Stéphane Tréboux said...

Here are some thoughts on applying CM12.1 nightly updates on an encrypted device.
I unpacked the latest nightly and found that the (signed) update script (called "updater-script") mounts /data (if not yet mounted) before running a check called otasigcheck.sh.
Any recovery lacking the ability to mount encrypted partition should fail a this point. The CWM recovery does not support encryption. The latest TWRP recovery I could find is more than one year old (2.7.1.0); my guess is that it cannot possibly support the latest FDE changes introduced AOSP Lollipop since Lollipop is less than one year old.
I guess that the otasigcheck.sh check could be removed, requiring a manipulation of every update package before install (patch the update script and possibly sign the changes).
Did you find a way to apply CM12.1 nightly updates on your encrypted device?

Christian Vogel said...

Stéphane, on my encrypted phone, the "Control Panel" Apps screen shows 334MB/402MB/599MB system/apps/free. Commandline "free" outputs:

Mem: total 1.37GB, used 1,10GB, free 264MB, shared 0, buffers 26MB
Buffers: 1,08GB used, 291MB free

I don't think that there's anything special on an encrypted phone. As far as I know, using dm-crypt -or not- doesn't really make any difference to the rest of the kernel.

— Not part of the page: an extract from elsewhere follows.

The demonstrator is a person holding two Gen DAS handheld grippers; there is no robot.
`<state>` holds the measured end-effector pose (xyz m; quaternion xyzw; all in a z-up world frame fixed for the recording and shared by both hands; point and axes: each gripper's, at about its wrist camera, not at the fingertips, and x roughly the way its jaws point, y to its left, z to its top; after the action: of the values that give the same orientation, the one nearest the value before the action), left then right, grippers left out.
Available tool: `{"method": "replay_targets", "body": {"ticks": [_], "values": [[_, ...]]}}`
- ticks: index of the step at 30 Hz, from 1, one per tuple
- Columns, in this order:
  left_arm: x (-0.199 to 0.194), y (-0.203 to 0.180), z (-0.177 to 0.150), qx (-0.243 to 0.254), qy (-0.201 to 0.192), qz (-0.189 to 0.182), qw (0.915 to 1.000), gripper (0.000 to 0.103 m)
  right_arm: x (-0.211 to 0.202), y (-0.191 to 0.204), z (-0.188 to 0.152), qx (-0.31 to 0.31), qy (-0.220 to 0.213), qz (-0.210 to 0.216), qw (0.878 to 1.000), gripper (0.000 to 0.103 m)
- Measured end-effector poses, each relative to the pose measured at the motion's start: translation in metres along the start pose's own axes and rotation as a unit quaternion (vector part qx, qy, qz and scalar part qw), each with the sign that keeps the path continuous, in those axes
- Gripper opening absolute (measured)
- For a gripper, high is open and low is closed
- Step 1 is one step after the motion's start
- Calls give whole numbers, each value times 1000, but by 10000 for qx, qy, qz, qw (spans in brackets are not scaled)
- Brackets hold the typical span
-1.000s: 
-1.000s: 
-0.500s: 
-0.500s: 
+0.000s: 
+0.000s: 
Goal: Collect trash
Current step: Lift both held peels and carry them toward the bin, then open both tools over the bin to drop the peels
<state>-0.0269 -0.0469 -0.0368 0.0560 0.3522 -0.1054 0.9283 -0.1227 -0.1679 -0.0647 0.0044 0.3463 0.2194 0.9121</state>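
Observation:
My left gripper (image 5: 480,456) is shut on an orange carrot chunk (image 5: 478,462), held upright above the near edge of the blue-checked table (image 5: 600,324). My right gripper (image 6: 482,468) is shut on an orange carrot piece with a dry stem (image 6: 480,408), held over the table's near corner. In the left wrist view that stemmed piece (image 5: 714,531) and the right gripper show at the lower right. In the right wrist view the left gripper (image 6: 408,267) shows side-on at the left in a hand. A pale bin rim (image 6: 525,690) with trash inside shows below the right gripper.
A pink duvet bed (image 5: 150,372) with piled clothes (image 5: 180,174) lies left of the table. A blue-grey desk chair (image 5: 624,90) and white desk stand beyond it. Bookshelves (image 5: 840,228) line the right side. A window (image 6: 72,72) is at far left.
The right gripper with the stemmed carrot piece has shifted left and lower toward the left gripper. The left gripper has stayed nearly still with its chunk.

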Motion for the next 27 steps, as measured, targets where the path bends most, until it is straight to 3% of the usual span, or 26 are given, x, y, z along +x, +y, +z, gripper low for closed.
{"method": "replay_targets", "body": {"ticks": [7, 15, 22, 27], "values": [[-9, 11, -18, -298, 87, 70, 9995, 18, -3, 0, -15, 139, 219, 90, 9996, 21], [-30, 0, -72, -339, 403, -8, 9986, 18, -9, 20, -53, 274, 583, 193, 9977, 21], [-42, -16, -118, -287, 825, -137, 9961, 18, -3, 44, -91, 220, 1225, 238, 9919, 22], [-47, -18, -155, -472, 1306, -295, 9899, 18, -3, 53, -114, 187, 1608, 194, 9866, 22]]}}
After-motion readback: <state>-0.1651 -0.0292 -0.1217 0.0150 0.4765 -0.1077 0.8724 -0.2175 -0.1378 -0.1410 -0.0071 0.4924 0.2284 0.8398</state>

I haven't yet tried to apply any update, so I'm curious how this will work out.

Techmeister said...

Great post, I haven't managed to get encryption working since CM 11.

# grep Cryptfs motlog.txt
04-16 03:48:34.692 178 189 E Cryptfs : Bad magic for real block device /dev/block/platform/msm_sdcc.1/by-name/userdata
04-16 03:48:34.693 178 189 E Cryptfs : Not a valid ext4 superblock
04-16 03:48:34.694 178 189 E Cryptfs : Orig filesystem overlaps crypto footer region. Cannot encrypt in place.


I would love to test it out on my MotoG xt1032 but in recovery mode when I try to get its size so I can add 128 Kb at the end I get:

adb -s TA9330FTTL shell blockdev --getsz /dev/block/mmcblk0p36
27090688

adb -s TA9330FTTL shell tune2fs -l /dev/block/mmcblk0p36
tune2fs 1.42.9 (28-Dec-2013)
tune2fs: Bad magic number in super-block while trying to open /dev/block/mmcblk0p36
Couldn't find valid filesystem superblock.